BERT & CNN-Enhanced Neural Collaborative Filtering

Updated 24 December 2025

The paper introduces a hybrid architecture that fuses user/item embeddings with BERT-encoded text and CNN-extracted image features.
It employs a multi-tower deep learning framework with a final MLP, integrating heterogeneous modalities through late fusion and dropout regularization.
Empirical results on the MovieLens dataset show improved Recall@10 and HitRatio@10 compared to both plain and BERT-enhanced NCF baselines.

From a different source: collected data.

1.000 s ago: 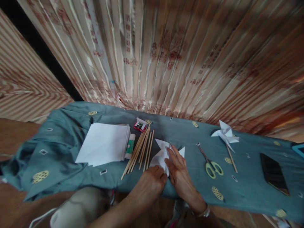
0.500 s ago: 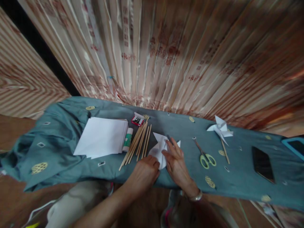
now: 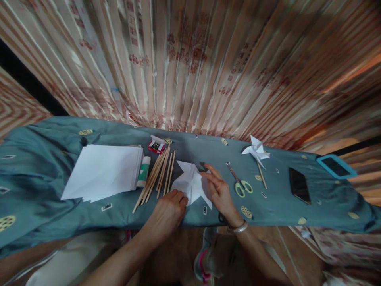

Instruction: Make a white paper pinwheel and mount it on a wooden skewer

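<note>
A white sheet of paper with pointed corners, shaped like a pinwheel, lies on the cloth in front of me. My left hand has its fingers curled and pinched on the paper's lower left edge. At the right side of the paper, my right hand bends its fingers over the upper right part and grips it. A small dark shape shows by its fingertips, too unclear to name. Left of the paper lie several thin wooden sticks. Green-handled scissors rest to the right of my right hand.
A stack of white paper and a green-white glue stick are on the left. Behind the sticks sits an open red box. A finished pinwheel on a stick, a black phone and a blue-framed device are on the right.
The view has swung right, so everything appears further left. My right hand has shifted toward the paper's right side, uncovering more of its middle and a lower right point. The left hand stays at the lower left.
</note>
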Demonstrator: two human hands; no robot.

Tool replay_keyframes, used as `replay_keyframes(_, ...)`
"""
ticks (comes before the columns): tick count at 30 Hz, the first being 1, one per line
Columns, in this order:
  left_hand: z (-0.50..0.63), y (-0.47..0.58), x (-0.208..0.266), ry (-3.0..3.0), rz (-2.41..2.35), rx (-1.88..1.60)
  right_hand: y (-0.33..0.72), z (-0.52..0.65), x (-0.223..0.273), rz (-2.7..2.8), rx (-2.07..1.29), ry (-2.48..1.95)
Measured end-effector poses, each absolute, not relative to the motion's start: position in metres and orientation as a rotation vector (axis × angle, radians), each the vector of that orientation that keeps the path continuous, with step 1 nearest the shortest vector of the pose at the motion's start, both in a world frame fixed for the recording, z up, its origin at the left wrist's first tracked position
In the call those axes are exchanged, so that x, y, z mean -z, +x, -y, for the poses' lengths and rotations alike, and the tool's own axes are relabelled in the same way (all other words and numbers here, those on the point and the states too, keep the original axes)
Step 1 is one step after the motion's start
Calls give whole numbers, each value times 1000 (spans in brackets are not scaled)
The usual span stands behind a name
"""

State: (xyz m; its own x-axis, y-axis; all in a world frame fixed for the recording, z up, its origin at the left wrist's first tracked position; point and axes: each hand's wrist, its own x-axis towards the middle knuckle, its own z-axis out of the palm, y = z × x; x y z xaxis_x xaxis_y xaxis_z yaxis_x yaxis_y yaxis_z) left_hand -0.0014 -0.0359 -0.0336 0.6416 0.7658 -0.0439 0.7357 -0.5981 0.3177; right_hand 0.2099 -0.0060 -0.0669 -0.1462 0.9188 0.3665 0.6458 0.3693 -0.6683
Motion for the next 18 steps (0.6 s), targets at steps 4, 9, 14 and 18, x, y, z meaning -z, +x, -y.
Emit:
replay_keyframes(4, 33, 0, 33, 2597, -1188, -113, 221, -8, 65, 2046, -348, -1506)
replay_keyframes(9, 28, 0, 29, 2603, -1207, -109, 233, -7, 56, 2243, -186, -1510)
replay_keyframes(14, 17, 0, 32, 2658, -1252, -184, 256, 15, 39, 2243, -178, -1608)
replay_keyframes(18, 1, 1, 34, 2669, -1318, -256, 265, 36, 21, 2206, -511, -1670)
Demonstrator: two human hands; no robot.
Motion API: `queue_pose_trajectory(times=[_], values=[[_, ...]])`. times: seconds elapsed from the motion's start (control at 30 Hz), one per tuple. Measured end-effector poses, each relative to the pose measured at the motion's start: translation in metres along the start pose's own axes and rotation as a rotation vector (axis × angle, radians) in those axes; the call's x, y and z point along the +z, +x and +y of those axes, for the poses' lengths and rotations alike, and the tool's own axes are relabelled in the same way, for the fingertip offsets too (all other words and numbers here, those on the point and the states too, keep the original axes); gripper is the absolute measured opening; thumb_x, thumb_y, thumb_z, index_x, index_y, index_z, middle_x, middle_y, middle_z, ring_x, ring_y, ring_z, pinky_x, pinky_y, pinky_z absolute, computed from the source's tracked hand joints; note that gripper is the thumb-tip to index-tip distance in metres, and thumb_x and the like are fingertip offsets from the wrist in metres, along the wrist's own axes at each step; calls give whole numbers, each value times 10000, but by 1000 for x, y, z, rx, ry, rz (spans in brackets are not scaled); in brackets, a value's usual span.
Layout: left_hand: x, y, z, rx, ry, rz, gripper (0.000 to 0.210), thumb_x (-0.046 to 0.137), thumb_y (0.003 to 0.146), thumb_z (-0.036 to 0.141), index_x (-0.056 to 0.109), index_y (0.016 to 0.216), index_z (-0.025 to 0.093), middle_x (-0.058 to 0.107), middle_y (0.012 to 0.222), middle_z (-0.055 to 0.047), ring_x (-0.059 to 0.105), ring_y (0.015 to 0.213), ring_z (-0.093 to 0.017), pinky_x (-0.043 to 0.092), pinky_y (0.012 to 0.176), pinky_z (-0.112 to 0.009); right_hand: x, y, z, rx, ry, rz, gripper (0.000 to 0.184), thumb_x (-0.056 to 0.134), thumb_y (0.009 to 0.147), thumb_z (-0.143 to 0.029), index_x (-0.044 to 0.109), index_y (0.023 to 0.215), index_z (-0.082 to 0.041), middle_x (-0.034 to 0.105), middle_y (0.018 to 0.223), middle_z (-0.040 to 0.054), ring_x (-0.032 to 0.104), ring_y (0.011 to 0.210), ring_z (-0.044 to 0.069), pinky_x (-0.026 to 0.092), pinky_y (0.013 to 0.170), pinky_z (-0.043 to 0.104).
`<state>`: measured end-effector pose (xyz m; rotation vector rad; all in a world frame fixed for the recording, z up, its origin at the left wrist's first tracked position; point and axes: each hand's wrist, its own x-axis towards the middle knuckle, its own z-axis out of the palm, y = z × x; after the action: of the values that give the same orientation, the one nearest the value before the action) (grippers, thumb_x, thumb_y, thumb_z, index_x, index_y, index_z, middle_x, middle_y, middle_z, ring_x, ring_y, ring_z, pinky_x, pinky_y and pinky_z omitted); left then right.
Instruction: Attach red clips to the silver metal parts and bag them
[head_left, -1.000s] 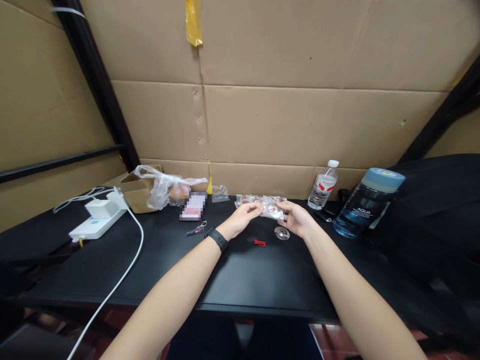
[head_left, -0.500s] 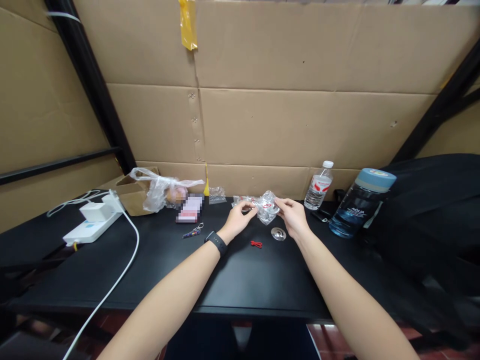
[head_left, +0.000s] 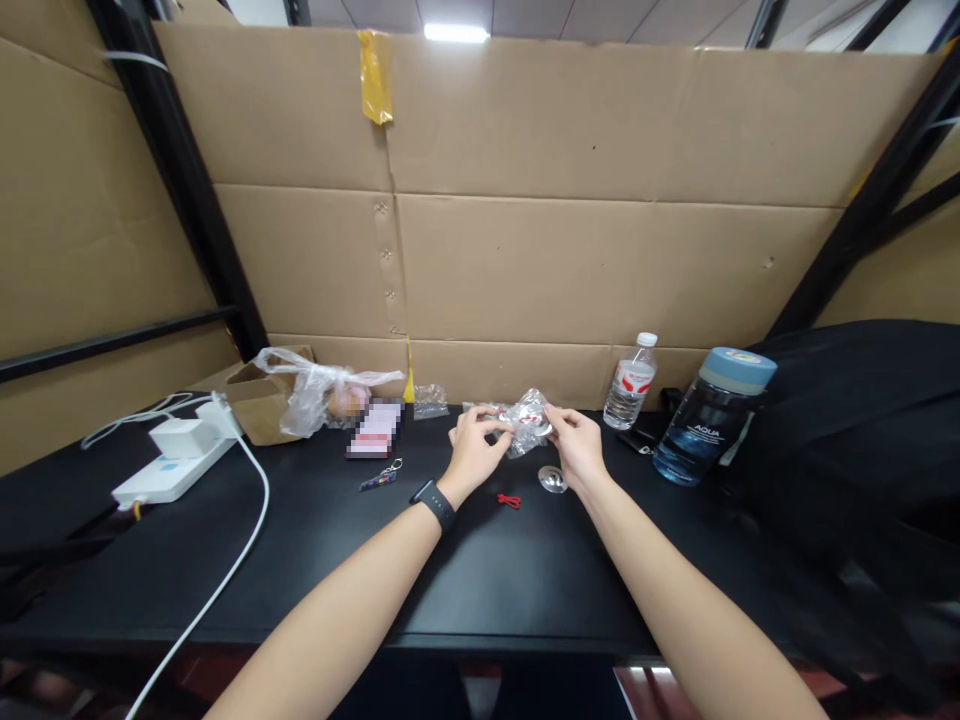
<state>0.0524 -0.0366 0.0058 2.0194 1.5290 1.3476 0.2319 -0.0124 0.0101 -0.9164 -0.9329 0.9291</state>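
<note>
Between my two hands is a crinkled clear plastic bag (head_left: 528, 412) with red marks or red contents showing through. My left hand (head_left: 477, 443), with a dark watch on its wrist, pinches the bag's left side between thumb and fingers. The fingers of my right hand (head_left: 576, 442) are closed on its right edge, where something shiny shows; I cannot make out what it is. Below the right hand a round silver metal disc (head_left: 553, 480) lies on the black table (head_left: 517, 580). A small red looped cord (head_left: 508, 501) rests just left of the disc.
At right stand a small water bottle (head_left: 631, 384), a large blue bottle (head_left: 709, 420) and a black bag (head_left: 847, 480). Leftward lie a keychain (head_left: 380, 478), a blurred phone-like item (head_left: 375, 430), a tied plastic bag (head_left: 311, 392) and a white power strip (head_left: 176, 470) with its cable. Cardboard walls the back.
The camera has tilted up, showing the ceiling light. My left hand has turned a little, its fingers more raised, and both hands still hold the plastic bag.
</note>
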Motion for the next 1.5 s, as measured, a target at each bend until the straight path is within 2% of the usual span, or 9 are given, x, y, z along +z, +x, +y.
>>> queue_pose_trajectory(times=[0.13,0.33,0.5,0.67,0.93,1.1,1.17,1.3,1.5], values=[[0,5,-8,-27,-32,-13,119,702,844,316,802,906,333,633,1273,-36,510,1248,-297,356,1080,-542,3,-3,-5,22,67,6,375,898,590,-483,719,688,-167,716,751,52,629,665,176,517,616,297],[10,10,-19,-6,-506,-28,199,732,829,295,802,1000,222,664,1256,-107,573,1245,-247,376,1132,-416,4,-6,-7,28,29,-13,370,872,614,-505,697,685,-187,741,814,63,665,710,198,533,639,301],[15,7,-15,-91,-619,-42,255,774,790,380,808,958,190,704,1182,-122,601,1207,-251,382,1123,-413,7,-8,0,22,-31,-99,399,861,624,-535,717,723,-176,730,774,52,642,674,177,509,624,290],[9,12,-19,-172,-551,-38,209,782,756,374,808,830,180,686,1201,-129,602,1196,-266,407,1090,-406,5,-6,0,71,-81,-203,399,892,593,-496,728,729,-159,724,790,48,635,690,163,513,648,283],[-4,14,-36,-185,-128,-121,107,784,718,324,770,679,226,678,1127,-94,529,1150,-347,375,1028,-531,-20,16,-17,-42,-181,-1,415,822,652,-553,711,839,-200,728,801,27,625,636,157,444,512,237],[-8,9,-35,-30,315,-168,187,653,845,366,734,753,225,650,1102,-106,495,1132,-351,374,975,-529,-25,18,-18,-28,-233,-35,430,819,645,-573,721,812,-189,696,701,26,582,564,151,388,486,248],[-13,8,-29,29,382,-121,176,614,863,311,731,966,230,626,1177,-128,492,1155,-348,374,971,-506,-23,16,-18,-32,-231,-71,438,822,640,-583,720,797,-187,692,694,25,559,537,143,377,490,256],[-26,8,-12,251,333,-7,553,599,842,182,514,1384,253,519,1418,-125,453,1294,-299,341,1025,-433,-18,11,-22,-55,-243,-197,457,821,652,-595,733,821,-179,693,687,23,534,527,132,372,512,262],[-25,8,2,607,165,-236,234,551,937,204,681,1118,277,678,1219,-62,589,1164,-236,337,999,-384,-11,2,-25,-57,-270,-324,418,804,712,-553,741,844,-162,657,627,1,493,520,113,374,523,250]])
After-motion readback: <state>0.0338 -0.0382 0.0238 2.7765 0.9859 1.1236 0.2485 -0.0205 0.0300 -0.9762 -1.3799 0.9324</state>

BERT and CNN-Integrated Neural Collaborative Filtering (NCF) defines a hybrid recommender system architecture that explicitly incorporates heterogeneous user and item representations via transformer-based contextualized text encoding and visual analysis of item images, in addition to classical collaborative filtering signals. The model fuses user and item ID embeddings, BERT-derived item metadata features, and CNN-based image features in a multi-tower deep learning framework. Empirical evaluation demonstrates quantitative improvements over both plain Neural Collaborative Filtering (NCF) and BERT-enhanced NCF baselines on the MovieLens dataset (Munem et al., 17 Dec 2025).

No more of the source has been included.